### Exercise goal
When you reach the line containing "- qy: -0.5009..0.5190" in the entries below, begin reproducing lines exactly, and stop once the line containing "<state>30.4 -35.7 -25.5" is done.

[Data in this exercise — start]

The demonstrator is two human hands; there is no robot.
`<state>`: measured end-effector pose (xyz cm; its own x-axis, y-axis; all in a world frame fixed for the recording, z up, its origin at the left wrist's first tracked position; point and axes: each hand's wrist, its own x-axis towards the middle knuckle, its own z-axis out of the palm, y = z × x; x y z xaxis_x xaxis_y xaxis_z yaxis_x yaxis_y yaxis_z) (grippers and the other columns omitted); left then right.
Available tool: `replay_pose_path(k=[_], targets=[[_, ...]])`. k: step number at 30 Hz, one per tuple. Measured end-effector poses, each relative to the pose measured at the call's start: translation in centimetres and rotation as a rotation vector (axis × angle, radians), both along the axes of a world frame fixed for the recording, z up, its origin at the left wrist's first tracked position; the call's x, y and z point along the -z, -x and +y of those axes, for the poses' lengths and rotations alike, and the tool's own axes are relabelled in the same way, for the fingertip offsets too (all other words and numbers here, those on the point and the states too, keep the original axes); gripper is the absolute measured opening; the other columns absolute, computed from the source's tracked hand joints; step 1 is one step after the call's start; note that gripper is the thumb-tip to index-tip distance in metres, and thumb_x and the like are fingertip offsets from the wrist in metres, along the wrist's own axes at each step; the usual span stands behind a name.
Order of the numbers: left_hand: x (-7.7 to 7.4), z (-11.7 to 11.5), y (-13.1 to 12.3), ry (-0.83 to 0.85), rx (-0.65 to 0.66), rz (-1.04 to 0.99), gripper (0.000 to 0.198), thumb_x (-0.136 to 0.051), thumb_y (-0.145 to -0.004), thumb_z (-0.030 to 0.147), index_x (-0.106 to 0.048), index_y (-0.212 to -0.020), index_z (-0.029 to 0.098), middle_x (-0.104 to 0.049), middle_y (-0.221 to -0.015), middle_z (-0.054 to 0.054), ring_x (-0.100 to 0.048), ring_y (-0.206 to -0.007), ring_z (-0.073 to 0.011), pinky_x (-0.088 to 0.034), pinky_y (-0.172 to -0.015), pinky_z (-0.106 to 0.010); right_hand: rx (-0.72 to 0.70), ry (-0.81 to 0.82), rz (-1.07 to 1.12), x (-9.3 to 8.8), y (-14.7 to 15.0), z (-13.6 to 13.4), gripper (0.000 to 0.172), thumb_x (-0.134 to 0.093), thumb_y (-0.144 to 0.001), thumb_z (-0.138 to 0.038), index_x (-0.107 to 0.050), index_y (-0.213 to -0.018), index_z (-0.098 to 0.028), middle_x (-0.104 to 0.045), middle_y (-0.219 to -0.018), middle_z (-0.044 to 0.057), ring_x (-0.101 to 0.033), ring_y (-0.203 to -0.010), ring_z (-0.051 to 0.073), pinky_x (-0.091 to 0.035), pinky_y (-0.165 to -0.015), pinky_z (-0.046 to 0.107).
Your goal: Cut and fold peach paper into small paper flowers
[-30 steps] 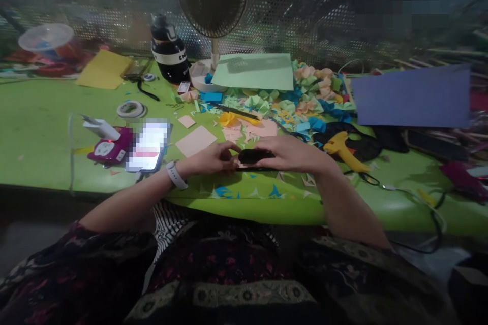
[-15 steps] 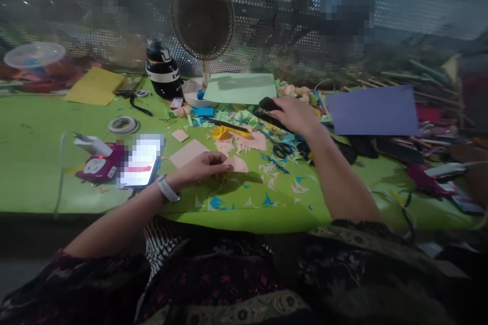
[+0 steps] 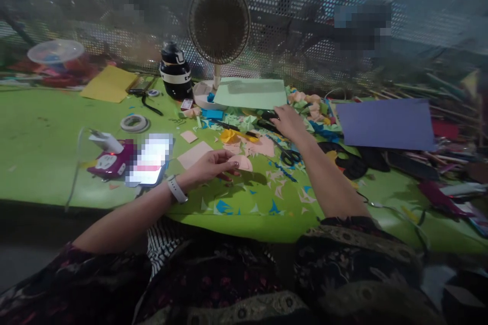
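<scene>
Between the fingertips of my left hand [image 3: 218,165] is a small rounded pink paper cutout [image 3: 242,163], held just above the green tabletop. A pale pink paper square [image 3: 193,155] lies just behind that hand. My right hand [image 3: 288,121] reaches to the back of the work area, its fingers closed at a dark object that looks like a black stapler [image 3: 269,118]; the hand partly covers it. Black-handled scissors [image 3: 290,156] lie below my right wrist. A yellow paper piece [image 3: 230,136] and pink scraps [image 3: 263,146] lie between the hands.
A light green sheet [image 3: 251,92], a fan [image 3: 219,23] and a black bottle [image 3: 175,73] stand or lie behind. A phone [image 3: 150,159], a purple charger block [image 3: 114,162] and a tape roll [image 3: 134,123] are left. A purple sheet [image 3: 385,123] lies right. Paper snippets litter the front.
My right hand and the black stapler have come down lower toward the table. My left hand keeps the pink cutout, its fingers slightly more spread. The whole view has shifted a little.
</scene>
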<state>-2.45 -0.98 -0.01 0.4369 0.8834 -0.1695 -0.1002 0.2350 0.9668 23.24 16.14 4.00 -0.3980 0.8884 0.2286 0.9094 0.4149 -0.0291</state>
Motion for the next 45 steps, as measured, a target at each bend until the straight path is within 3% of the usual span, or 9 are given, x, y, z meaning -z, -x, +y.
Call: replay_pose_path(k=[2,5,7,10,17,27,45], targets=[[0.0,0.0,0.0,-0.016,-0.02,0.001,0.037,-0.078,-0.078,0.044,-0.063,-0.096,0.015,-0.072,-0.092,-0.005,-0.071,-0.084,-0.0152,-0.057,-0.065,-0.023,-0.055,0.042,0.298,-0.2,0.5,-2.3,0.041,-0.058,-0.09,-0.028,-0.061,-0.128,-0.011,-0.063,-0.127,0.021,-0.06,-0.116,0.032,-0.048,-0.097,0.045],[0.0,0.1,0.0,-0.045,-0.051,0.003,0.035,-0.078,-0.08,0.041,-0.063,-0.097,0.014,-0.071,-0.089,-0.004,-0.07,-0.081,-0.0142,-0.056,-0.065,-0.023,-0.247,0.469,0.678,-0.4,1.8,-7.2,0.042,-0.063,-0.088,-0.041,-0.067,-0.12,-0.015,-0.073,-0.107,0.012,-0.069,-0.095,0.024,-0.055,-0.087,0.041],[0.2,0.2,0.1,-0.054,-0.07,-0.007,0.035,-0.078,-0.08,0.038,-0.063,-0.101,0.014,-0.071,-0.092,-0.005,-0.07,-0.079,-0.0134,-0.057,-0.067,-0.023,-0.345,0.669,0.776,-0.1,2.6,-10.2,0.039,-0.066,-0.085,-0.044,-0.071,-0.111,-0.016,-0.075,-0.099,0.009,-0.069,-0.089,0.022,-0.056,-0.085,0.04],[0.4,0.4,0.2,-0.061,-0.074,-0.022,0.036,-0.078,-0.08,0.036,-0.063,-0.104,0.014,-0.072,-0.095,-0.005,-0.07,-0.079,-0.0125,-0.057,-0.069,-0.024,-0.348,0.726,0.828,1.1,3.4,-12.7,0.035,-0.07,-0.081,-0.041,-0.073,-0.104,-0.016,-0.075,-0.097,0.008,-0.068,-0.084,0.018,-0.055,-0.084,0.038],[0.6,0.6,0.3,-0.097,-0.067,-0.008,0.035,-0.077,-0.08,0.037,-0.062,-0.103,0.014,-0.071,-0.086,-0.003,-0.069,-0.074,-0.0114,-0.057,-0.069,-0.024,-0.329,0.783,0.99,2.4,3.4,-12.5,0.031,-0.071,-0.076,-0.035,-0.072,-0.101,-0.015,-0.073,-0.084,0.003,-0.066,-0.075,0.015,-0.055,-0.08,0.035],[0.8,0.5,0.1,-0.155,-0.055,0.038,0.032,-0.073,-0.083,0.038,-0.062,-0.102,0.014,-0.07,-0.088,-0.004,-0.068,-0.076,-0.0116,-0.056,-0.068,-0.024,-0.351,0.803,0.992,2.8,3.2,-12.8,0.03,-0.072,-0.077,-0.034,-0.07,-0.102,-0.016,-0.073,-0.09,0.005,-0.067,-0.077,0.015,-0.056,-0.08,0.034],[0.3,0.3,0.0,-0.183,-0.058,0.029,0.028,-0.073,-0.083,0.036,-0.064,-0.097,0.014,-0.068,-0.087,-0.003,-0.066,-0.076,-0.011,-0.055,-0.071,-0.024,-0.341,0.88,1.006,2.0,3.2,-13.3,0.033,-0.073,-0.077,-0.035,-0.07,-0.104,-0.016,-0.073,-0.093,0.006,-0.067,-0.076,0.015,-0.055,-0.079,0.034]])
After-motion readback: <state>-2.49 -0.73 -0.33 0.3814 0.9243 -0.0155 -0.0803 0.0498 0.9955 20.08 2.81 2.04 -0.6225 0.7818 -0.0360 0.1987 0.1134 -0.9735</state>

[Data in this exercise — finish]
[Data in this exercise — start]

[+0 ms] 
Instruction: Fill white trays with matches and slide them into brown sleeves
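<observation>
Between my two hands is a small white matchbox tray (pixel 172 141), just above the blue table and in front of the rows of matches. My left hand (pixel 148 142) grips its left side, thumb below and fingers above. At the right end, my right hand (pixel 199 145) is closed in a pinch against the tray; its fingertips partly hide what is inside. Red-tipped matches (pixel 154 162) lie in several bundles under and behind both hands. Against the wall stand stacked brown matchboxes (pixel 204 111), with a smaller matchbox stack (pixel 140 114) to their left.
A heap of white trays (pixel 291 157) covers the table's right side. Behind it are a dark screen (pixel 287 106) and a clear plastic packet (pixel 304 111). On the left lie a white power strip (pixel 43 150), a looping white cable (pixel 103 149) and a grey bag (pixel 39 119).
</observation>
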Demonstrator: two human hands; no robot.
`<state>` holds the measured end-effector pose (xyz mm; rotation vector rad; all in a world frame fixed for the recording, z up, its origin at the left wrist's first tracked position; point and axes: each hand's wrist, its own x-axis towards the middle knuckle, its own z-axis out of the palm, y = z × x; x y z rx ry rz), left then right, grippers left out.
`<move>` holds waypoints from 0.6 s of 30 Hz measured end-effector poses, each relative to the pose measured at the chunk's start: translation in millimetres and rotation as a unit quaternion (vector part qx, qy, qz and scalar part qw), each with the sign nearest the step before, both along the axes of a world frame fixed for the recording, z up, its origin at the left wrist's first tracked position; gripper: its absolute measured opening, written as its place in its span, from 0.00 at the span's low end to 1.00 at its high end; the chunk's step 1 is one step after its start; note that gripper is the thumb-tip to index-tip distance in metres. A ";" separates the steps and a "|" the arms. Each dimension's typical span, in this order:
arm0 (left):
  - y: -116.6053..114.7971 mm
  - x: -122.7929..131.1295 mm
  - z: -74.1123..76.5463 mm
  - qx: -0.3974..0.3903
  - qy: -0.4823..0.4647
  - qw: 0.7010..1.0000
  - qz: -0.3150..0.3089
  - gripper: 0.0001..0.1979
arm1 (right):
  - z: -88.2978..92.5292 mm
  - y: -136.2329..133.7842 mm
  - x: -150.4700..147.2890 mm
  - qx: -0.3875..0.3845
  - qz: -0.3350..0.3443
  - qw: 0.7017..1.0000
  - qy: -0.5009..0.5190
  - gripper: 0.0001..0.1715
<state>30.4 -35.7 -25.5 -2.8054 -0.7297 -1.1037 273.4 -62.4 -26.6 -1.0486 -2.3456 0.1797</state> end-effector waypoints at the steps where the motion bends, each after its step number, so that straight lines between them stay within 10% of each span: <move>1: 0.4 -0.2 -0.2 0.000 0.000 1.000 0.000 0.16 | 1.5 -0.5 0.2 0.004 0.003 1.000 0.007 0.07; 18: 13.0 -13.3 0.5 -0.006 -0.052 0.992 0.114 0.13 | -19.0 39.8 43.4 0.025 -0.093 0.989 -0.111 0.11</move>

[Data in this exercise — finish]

### Answer to this task
  - qy: -0.5009..0.5190
  - gripper: 0.0001..0.1715
<state>30.4 -35.7 -25.5 -2.8054 -0.7297 -1.1037 273.4 -62.4 -26.6 -1.0486 -2.3456 0.1797</state> end-effector waypoints at the steps where the motion bends, each after its step number, so that straight lines between them stay within 10% of each span: <move>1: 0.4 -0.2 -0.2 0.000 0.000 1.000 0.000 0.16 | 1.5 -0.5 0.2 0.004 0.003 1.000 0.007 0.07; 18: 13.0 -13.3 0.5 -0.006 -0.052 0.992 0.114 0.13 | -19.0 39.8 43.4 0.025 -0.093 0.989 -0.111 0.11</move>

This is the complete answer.